Supplementing with vitamin D wasn't enough to outweigh the effects of carrying one or two copies of the APOE e4 allele—these participants still had a 16% greater risk of dementia than non-carriers, even non-carriers who didn't use vitamin D. The same was true for another risk factor—having MCI—which elevated dementia incidence by nearly 400% compared to having normal cognition, even in the presence of vitamin D supplementation.

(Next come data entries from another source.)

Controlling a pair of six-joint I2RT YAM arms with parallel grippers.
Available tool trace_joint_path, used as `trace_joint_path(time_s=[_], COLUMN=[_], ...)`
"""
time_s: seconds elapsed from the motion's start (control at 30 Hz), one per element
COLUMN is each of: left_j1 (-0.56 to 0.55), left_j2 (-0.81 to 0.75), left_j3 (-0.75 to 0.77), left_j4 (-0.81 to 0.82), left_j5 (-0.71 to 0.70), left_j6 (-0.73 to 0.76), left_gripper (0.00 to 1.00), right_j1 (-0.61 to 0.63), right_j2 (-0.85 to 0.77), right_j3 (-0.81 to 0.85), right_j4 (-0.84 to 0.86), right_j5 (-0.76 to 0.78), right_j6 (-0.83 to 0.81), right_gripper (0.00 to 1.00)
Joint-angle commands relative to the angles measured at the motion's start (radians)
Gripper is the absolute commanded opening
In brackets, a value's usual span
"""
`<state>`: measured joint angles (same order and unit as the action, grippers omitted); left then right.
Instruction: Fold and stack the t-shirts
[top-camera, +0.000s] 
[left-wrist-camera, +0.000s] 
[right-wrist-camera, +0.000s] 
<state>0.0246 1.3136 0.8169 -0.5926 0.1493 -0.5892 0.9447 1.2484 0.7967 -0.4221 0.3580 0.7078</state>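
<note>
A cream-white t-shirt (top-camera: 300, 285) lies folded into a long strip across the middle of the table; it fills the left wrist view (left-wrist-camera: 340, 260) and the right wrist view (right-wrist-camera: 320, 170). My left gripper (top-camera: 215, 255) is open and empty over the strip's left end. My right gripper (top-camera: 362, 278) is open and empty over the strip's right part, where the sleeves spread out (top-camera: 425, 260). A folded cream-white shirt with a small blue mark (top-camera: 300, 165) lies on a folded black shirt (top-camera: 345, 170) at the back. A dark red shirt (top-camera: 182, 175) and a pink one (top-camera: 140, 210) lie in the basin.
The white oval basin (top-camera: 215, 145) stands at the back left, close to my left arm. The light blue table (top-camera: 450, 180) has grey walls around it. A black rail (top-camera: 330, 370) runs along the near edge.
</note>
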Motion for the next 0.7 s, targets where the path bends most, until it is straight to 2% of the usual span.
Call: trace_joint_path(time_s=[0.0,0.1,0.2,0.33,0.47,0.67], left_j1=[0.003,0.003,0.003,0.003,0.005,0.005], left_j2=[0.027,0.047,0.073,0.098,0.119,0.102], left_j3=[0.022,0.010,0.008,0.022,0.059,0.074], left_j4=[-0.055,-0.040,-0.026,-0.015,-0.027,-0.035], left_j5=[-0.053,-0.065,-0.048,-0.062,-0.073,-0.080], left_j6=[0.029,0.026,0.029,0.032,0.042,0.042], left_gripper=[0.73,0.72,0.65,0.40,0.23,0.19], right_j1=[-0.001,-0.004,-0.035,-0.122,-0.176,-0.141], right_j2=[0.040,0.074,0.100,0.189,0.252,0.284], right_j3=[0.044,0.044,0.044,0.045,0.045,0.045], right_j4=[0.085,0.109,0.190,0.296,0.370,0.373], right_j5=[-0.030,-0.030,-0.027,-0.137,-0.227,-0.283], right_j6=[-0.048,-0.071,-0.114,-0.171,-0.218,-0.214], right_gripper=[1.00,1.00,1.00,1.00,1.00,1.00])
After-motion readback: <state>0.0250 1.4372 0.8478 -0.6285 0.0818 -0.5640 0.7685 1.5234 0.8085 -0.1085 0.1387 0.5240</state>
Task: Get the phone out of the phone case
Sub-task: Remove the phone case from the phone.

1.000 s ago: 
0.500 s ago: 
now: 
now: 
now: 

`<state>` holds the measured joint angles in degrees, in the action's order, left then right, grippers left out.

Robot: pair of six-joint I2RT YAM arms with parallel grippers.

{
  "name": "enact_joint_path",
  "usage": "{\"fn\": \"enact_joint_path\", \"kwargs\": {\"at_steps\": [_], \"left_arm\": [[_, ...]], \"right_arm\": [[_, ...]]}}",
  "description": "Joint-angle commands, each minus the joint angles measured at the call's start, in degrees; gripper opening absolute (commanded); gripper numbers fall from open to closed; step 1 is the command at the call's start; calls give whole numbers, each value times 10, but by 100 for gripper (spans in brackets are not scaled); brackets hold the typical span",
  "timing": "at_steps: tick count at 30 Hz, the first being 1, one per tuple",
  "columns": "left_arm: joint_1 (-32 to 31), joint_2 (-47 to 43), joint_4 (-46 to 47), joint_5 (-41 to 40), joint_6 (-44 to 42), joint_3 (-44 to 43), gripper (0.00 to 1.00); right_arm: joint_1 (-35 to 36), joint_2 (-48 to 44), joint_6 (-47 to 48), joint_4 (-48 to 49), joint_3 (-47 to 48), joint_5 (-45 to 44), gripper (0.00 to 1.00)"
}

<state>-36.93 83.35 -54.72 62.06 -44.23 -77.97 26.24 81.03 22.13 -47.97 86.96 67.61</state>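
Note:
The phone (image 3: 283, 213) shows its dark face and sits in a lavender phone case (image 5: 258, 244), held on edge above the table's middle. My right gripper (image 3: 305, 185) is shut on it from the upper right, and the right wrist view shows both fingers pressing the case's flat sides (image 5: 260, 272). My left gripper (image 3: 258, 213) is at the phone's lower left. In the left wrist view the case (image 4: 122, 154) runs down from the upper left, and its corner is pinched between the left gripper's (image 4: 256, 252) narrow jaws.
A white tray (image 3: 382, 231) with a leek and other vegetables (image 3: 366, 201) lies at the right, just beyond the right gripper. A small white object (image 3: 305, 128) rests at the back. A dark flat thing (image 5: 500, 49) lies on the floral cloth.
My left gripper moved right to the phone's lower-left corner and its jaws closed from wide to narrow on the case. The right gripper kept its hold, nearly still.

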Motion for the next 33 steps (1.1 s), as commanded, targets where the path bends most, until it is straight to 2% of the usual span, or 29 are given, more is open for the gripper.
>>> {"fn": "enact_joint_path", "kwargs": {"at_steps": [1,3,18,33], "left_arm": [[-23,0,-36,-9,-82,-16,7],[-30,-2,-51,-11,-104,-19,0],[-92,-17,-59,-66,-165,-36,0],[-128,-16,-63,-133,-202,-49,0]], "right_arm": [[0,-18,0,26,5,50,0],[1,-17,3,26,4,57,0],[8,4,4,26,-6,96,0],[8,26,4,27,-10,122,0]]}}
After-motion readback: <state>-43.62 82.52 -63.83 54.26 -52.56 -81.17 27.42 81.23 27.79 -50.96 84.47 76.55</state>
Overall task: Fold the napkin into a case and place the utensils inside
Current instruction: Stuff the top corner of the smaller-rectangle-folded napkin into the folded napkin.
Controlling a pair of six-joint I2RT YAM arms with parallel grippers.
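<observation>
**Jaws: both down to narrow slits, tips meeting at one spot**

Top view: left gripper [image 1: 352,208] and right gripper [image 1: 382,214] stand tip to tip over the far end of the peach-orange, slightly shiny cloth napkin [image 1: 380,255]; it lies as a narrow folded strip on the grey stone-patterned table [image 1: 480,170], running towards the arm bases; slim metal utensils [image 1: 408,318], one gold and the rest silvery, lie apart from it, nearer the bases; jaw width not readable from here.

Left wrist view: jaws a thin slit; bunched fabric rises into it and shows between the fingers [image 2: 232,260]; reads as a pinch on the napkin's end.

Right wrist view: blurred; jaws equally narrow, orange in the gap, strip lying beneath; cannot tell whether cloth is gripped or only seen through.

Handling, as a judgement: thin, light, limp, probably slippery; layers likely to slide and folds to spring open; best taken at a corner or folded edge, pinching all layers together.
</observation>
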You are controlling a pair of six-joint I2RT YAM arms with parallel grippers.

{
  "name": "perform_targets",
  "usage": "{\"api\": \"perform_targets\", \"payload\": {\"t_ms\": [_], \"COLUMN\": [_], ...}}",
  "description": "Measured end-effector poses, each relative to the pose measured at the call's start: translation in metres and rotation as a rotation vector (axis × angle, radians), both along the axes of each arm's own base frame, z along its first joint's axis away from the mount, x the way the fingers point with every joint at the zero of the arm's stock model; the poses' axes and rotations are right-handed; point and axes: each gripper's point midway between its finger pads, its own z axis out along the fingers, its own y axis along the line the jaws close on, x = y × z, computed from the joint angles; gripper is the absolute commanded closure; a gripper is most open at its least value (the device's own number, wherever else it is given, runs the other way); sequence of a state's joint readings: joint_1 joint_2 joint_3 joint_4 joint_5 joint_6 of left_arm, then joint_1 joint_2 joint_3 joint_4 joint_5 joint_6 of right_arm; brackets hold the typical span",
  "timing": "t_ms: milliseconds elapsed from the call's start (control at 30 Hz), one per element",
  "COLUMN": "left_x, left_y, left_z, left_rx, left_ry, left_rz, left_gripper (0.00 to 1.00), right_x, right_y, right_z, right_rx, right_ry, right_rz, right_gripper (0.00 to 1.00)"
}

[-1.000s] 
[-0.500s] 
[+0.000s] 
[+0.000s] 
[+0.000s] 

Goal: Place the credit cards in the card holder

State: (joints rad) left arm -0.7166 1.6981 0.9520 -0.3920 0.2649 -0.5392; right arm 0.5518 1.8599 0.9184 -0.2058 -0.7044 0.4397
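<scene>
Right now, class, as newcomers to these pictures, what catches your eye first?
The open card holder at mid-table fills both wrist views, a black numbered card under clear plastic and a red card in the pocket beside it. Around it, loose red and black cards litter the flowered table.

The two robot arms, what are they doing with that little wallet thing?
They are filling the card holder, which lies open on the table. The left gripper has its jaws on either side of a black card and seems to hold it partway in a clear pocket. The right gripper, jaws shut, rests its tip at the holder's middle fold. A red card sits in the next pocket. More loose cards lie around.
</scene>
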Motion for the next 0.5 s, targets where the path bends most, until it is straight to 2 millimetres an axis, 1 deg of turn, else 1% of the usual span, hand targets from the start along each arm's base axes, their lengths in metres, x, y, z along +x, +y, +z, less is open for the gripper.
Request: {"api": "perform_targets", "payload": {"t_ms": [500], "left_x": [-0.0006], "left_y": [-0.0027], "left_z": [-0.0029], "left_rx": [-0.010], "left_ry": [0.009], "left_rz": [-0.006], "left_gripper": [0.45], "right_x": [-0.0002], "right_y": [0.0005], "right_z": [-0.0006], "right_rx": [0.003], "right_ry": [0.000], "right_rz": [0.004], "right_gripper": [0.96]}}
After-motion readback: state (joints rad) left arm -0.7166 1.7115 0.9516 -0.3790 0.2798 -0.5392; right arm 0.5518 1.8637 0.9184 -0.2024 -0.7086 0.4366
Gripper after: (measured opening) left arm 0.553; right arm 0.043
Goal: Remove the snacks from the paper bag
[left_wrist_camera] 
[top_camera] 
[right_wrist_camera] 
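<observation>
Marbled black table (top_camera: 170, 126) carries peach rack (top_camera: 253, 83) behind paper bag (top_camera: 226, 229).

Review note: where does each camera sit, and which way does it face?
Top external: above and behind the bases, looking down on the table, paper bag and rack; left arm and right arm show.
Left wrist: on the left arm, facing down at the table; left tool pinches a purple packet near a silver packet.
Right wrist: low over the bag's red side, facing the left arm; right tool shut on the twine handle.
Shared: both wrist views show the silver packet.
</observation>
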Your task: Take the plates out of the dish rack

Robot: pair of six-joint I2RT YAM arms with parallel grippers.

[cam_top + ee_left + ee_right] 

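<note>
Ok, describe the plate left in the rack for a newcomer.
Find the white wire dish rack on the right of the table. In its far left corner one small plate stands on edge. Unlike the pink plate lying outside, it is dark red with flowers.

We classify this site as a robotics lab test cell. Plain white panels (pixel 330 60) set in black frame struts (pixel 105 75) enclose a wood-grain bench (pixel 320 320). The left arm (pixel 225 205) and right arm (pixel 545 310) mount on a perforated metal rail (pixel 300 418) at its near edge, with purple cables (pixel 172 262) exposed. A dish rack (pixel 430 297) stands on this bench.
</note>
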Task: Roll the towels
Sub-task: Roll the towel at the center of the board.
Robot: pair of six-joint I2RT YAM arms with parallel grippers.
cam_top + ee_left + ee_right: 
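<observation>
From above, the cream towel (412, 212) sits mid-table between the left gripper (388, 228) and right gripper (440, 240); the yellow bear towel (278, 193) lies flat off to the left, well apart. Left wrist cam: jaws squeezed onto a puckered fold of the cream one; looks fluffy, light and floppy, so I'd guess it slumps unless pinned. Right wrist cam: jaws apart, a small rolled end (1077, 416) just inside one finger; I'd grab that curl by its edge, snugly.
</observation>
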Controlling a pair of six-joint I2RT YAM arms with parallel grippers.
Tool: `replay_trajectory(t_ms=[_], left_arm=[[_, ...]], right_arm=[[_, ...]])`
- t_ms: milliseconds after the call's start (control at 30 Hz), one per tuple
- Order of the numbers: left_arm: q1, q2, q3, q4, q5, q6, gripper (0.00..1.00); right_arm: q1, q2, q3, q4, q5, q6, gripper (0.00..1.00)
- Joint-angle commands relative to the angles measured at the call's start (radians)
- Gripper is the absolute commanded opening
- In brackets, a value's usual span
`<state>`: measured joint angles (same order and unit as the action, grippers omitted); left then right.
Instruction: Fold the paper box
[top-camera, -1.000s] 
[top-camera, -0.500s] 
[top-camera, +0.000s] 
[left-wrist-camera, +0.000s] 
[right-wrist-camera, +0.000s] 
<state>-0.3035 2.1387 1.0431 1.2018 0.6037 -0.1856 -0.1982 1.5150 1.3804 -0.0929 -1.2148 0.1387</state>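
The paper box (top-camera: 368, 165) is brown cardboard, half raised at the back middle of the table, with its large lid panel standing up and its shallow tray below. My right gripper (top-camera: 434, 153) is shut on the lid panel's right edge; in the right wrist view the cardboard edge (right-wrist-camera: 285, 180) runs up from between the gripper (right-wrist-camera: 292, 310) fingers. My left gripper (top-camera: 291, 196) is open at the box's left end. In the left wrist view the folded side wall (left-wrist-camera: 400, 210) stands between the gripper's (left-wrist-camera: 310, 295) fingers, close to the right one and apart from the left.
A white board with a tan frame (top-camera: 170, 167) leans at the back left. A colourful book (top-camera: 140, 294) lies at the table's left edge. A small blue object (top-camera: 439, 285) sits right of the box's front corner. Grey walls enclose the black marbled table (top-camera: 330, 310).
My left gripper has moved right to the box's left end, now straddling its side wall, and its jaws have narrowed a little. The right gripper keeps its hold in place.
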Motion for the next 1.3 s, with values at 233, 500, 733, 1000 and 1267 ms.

Slowing the Decline for Those with Cognitive Impairment
Participants with MCI who didn't supplement with vitamin D had more than a 600% increase in dementia risk compared to adults with normal cognitive function, even those who didn't use vitamin D. But having MCI and supplementing with vitamin D offered some risk reduction—these participants' dementia risk was 390% higher than adults with normal cognitive function—still high, but not as bad as having MCI and not using vitamin D!
It didn't matter the form of vitamin D used—all of them were associated with a lower dementia risk. Specifically, using calcium-vitamin D was associated with a 44% lower dementia risk, using cholecalciferol (vitamin D3) was associated with a 37% lower risk, and ergocalciferol (vitamin D2) was associated with a 50% lower risk. Using combined forms of vitamin D was associated with a 50% lower risk.